The most recent crisis was driven by the three most destructive epidemics of financial looting in history. The three fraud epidemics hyper-inflated the financial bubble and caused the enormous losses that led to the financial crisis and the Great Recessions in the U.S. and in Europe. In the U.S., the Great Recession is projected to cause a loss of $21 trillion in GDP and over 10 million jobs. Both of those catastrophic figures are far larger in Europe.
The amazing fact is that the Department of Justice has refused to prosecute any of the senior bank officers who led the three fraud epidemics – appraisal fraud, liar’s loans, and secondary market sales through false “reps and warranties.” Akerlof & Romer warned that looting was a “sure thing” and was “bound” to become common under financial deregulation, but the current leadership of the Department of Justice (DOJ) has ignored both the experts and experience. The poster child for this is Benjamin Wagner, the most senior prosecutor that Attorney General Eric Holder assigned as a leader of the mortgage fraud task force.
“Benjamin Wagner, a U.S. Attorney who is actively prosecuting mortgage fraud cases in Sacramento, Calif., points out that banks lose money when a loan turns out to be fraudulent. ‘It doesn’t make any sense to me that they would be deliberately defrauding themselves,’ Wagner said.”

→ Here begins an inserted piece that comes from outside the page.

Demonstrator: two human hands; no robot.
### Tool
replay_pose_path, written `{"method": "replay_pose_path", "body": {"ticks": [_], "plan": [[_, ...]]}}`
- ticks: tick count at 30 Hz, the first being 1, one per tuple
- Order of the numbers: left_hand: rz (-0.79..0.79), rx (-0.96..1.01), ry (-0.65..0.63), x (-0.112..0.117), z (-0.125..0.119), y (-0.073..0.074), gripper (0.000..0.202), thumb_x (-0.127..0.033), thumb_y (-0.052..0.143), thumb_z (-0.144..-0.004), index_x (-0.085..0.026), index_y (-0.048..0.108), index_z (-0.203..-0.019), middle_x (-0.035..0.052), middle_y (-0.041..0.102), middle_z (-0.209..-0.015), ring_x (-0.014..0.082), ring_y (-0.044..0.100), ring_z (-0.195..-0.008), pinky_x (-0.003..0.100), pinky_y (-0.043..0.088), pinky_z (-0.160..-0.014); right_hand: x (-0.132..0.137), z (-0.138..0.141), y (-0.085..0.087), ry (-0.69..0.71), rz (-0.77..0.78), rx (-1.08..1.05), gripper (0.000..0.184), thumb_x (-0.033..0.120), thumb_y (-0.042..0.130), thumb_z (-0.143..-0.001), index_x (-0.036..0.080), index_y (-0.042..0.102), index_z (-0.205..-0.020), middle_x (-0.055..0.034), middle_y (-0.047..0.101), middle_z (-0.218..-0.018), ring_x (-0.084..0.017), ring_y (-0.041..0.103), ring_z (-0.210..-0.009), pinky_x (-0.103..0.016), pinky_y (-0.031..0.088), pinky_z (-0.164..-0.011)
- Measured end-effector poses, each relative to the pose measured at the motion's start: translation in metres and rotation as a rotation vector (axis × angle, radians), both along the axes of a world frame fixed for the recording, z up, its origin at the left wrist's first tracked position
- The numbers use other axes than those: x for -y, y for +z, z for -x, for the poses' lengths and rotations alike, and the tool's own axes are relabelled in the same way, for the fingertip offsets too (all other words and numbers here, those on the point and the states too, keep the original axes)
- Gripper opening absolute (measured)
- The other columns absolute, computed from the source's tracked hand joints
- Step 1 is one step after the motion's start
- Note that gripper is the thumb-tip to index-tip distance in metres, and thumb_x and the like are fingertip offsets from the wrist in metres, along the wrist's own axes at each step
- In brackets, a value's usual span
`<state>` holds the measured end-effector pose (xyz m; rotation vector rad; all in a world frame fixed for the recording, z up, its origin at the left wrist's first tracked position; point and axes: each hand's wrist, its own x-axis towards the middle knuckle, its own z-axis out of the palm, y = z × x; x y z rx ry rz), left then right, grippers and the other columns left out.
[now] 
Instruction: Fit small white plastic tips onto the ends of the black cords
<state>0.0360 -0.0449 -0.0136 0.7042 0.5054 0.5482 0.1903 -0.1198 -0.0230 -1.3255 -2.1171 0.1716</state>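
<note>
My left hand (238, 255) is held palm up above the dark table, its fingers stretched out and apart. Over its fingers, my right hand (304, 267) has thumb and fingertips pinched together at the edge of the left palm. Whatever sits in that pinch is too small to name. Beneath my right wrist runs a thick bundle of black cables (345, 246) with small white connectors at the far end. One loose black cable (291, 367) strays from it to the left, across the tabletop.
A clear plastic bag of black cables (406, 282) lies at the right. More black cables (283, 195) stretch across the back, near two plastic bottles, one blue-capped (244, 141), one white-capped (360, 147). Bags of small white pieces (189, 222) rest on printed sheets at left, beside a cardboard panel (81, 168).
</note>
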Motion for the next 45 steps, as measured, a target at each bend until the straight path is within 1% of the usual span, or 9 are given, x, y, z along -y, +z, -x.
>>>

As Wagner used the pronouns, “they” refers to the CEO and “themselves” refers to the bank. Wagner’s “reasoning” is that the CEO and the bank are the same entity, which is nonsensical. It makes perfect economic “sense” for the CEO to loot the firm – as Wagner knows full well.
This article explains why it is so ironic that Jamie Dimon, JPMorgan’s CEO, explained the accounting fraud “recipe” that the CEO uses to loot “his” bank. Dimon’s March 30, 2012 letter to JPM’s shareholders explained: “Low-quality revenue is easy to produce, particularly in financial services. Poorly underwritten loans represent income today and losses tomorrow.”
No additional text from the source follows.